-- Activity --
Among these entries, how many lines contain "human"? Say the number and nothing else.

[Source data]

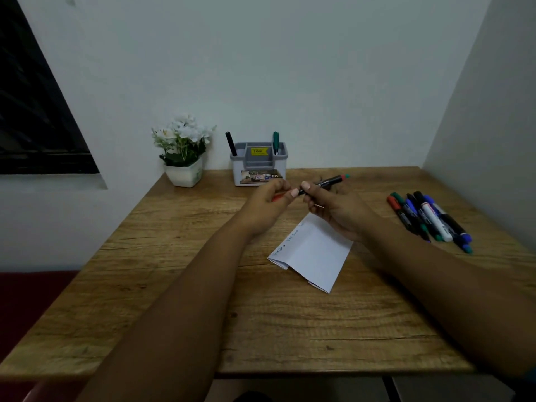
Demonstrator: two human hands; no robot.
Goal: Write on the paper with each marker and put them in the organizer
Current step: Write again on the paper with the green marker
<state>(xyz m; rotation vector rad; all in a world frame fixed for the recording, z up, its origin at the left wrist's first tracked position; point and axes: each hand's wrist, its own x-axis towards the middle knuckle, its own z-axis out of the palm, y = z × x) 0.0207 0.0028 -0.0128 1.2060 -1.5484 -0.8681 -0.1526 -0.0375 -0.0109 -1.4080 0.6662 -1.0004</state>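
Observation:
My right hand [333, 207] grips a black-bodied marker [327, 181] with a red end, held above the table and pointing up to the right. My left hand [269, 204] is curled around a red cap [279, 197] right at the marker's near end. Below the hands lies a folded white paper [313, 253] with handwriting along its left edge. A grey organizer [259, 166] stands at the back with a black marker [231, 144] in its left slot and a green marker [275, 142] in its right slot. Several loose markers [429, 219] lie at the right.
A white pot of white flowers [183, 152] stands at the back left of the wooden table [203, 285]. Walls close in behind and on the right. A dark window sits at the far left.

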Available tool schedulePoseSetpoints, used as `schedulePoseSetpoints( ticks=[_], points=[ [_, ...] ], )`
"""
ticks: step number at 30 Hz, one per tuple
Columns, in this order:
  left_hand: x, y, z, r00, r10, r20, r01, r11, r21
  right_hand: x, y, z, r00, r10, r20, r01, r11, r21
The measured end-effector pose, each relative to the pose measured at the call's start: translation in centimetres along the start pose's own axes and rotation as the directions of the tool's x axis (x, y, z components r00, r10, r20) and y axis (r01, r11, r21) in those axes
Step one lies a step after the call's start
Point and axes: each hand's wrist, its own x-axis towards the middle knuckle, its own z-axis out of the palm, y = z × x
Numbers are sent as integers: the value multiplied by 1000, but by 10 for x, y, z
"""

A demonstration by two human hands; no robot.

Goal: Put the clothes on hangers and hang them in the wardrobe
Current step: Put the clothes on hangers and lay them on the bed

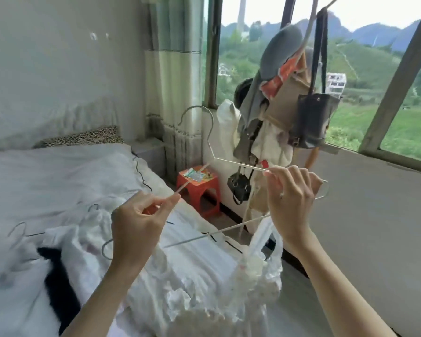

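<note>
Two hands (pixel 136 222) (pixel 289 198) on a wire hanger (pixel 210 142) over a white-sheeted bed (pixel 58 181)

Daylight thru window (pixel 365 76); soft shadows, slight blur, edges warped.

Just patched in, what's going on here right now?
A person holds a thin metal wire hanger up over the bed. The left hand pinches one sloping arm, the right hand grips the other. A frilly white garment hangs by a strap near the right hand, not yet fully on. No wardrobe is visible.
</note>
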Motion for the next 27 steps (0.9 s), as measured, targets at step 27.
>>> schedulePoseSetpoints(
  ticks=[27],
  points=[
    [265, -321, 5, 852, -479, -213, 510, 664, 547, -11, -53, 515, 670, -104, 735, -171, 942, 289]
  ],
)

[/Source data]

-- Completed exercise --
2